The Missouri Commission on Human Rights concluded this discrimination wasn’t actionable because Lampley’s sexual orientation isn’t protected, and a lower court agreed. It relied on a similar ruling against a recycling company employee named James Pittman, who claimed he had been called a “cocksucker,” asked if he had AIDS, and harassed for having a same-sex partner.
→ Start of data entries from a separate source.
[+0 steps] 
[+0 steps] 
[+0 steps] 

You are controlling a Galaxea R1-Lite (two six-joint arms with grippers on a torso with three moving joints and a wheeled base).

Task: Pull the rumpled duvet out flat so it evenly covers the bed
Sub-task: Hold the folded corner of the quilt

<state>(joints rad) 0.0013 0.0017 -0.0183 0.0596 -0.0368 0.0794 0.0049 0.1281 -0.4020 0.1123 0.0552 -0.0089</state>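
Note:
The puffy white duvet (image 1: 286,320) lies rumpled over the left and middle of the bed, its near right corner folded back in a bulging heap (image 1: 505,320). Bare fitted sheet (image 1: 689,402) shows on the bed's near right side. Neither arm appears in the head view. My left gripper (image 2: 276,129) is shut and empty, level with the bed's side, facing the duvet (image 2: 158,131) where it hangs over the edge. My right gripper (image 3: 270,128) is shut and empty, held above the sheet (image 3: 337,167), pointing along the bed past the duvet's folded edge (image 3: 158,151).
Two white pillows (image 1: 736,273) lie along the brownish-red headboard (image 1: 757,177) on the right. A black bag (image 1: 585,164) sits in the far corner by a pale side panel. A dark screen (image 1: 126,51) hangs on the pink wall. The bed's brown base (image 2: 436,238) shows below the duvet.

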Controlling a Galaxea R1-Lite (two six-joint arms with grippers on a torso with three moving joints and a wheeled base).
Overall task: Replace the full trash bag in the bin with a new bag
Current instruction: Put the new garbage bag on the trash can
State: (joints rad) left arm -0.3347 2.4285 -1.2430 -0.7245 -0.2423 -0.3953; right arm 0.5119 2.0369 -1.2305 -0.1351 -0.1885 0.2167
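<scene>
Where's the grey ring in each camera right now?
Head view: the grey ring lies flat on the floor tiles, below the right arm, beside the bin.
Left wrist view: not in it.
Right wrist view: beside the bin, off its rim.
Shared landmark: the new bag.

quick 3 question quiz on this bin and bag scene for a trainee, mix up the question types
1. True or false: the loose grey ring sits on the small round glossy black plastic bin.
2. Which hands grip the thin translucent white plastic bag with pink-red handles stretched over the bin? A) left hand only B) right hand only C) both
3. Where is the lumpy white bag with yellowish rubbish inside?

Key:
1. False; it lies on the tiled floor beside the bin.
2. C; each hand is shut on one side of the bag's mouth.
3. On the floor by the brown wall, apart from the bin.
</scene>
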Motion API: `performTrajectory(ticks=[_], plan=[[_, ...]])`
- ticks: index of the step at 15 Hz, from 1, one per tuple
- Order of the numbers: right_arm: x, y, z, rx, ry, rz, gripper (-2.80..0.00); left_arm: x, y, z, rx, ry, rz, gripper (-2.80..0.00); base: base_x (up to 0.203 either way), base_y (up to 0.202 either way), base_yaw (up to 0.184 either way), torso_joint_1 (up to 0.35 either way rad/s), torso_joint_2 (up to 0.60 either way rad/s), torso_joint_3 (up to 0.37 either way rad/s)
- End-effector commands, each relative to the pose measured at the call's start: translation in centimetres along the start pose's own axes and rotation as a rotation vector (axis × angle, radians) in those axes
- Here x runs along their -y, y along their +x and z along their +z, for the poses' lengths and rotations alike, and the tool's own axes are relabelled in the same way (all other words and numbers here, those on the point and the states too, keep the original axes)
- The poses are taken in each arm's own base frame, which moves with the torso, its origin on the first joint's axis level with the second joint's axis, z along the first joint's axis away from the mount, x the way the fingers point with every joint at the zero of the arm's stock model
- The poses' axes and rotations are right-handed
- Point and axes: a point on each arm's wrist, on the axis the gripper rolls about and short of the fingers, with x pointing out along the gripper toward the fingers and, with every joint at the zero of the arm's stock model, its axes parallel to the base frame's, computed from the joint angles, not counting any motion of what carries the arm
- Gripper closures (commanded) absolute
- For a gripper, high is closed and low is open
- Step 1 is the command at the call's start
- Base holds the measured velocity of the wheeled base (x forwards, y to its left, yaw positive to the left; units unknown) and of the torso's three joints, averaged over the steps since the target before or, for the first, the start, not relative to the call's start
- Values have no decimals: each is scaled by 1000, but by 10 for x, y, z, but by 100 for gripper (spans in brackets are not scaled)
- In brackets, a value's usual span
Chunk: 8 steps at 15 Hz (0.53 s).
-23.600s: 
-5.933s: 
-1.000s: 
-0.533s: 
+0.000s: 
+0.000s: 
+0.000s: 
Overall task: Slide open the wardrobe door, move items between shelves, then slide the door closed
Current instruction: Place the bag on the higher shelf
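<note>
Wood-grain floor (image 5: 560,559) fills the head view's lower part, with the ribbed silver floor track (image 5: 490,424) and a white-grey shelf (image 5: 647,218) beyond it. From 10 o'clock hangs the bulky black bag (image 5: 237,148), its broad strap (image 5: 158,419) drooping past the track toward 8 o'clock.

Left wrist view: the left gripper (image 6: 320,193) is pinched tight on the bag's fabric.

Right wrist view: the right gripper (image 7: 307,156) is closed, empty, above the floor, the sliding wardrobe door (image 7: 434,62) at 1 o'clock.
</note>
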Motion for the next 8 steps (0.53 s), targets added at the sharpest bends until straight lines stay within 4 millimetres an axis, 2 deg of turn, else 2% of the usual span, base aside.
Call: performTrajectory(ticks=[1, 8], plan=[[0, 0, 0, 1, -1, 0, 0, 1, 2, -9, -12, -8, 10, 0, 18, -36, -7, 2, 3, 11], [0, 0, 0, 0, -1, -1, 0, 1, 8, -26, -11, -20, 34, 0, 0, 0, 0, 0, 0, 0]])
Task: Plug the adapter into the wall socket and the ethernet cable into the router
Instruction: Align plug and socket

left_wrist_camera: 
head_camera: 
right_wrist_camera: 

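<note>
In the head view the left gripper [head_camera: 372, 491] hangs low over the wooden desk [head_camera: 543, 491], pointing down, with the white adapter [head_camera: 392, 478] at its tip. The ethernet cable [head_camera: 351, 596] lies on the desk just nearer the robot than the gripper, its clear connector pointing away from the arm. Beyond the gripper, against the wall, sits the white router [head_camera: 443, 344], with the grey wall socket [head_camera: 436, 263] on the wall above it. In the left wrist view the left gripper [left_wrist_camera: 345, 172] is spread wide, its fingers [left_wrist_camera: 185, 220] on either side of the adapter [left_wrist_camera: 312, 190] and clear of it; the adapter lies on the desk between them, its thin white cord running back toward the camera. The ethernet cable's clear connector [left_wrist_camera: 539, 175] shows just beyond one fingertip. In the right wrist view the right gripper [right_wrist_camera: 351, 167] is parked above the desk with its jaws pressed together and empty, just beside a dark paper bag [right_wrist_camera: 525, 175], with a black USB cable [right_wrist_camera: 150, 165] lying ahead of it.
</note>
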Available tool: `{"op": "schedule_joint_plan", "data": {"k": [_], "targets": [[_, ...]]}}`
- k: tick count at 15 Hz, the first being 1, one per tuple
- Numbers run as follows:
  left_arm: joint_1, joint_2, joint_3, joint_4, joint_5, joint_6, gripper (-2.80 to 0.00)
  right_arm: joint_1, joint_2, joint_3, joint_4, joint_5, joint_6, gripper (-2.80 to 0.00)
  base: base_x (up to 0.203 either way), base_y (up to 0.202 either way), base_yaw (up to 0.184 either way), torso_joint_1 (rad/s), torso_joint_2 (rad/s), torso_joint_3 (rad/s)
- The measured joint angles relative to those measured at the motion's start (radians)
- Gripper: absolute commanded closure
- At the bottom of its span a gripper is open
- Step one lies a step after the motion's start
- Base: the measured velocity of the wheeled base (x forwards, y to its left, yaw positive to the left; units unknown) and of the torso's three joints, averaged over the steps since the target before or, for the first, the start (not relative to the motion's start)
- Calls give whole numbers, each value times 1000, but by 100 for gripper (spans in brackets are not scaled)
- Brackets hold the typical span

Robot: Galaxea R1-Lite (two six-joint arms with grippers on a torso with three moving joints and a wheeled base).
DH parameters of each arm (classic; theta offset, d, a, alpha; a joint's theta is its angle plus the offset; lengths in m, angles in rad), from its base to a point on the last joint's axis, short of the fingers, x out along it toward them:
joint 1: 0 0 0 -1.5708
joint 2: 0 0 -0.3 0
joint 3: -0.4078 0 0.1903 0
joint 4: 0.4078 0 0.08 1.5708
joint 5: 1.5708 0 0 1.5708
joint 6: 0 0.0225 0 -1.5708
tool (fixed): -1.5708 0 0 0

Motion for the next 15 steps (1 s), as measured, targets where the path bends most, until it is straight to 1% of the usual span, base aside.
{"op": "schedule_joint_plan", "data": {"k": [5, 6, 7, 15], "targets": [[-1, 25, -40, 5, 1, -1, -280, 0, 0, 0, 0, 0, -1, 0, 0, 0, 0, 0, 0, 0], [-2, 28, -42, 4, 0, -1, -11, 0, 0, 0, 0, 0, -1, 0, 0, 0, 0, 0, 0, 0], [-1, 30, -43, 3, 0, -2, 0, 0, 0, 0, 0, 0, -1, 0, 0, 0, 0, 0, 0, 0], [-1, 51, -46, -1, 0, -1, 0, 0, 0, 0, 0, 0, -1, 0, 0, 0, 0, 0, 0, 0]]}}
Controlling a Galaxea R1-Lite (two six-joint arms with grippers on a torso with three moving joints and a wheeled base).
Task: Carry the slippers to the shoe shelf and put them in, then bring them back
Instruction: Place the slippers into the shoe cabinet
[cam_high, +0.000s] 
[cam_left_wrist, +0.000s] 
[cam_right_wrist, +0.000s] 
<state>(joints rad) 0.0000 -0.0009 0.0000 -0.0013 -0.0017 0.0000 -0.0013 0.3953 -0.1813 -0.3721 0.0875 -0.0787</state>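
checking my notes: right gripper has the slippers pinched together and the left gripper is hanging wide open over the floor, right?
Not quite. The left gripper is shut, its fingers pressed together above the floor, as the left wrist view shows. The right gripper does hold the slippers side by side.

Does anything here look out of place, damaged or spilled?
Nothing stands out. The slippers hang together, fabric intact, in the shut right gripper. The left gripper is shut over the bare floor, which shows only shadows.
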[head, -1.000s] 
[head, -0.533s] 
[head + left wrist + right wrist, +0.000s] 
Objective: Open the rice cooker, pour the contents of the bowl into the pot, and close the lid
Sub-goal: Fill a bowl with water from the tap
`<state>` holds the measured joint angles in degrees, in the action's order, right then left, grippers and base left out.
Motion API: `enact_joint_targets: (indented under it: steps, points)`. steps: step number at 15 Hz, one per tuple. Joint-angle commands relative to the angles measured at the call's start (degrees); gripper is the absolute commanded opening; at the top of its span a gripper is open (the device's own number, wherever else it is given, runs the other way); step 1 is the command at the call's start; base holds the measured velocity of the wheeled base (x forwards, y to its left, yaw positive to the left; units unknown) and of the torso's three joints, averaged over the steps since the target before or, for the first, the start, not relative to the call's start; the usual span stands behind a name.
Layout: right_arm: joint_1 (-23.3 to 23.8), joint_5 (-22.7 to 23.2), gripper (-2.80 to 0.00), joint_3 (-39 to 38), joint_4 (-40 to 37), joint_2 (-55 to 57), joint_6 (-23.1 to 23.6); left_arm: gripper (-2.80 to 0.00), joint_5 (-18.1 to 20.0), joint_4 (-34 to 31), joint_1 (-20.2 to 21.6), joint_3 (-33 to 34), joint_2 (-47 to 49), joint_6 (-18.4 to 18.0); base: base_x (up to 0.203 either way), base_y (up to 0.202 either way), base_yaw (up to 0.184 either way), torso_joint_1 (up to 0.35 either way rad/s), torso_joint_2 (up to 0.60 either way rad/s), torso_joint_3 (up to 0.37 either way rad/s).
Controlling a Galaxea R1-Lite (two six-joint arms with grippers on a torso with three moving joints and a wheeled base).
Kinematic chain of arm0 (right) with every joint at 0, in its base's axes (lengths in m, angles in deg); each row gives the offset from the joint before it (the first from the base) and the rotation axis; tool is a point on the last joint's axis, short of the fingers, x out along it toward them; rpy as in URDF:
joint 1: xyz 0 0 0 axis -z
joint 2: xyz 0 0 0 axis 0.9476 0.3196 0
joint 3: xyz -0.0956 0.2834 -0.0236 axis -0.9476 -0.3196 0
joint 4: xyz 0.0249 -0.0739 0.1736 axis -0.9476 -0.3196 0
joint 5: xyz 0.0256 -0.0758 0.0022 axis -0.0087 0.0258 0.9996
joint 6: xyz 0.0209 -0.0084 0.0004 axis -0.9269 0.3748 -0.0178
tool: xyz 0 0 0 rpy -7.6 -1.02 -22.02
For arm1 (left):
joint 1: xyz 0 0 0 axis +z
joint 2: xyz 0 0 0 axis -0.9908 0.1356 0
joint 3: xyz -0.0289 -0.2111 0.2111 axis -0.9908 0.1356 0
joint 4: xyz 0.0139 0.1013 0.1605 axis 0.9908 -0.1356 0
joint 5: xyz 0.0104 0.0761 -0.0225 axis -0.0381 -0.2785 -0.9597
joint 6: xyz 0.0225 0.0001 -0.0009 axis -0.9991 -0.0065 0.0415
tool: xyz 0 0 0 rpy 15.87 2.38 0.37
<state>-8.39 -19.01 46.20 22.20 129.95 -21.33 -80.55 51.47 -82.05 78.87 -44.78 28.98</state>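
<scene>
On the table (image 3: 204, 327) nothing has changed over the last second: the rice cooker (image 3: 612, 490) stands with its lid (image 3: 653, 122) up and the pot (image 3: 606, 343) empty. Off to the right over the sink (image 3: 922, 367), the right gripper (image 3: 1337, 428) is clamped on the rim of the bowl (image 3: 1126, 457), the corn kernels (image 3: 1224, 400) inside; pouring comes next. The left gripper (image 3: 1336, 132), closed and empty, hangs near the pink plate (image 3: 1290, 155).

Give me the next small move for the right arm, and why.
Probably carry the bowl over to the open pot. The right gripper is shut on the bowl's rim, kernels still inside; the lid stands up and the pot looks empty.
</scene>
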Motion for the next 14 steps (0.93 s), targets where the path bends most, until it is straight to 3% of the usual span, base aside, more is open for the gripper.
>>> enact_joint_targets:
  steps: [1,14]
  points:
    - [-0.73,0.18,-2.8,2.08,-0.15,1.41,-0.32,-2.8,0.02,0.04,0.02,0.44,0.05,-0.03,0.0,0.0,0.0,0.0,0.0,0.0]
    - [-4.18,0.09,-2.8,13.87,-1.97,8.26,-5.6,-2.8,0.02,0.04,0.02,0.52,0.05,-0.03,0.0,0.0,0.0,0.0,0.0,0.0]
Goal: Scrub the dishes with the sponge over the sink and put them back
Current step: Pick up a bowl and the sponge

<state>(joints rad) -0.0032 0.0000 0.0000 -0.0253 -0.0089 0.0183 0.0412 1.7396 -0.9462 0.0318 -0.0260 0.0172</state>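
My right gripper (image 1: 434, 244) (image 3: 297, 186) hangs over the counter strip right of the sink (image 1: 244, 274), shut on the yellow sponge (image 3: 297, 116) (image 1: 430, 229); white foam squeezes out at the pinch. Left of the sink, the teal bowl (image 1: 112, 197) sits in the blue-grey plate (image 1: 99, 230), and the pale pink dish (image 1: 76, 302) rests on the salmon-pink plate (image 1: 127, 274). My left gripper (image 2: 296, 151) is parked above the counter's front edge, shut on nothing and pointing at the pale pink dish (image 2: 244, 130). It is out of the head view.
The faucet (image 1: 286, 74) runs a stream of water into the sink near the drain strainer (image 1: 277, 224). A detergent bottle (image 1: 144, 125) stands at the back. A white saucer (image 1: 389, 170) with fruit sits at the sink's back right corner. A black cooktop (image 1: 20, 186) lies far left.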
The Western District Missouri Court of Appeals ruled in 2015 that Pittman could find no relief under state law, and a circuit court concluded the same must be true for Lampley and Frost.

But in Tuesday’s ruling, the Missouri Supreme Court concluded that being gay does not preclude an employee from protection on the basis of “sex,”which includes sex stereotyping. “[A]n employee who suffers an adverse employment decision based on sex-based stereotypical attitudes of how a member of the employee’s sex should act can support an inference of unlawful sex discrimination,” the majority wrote.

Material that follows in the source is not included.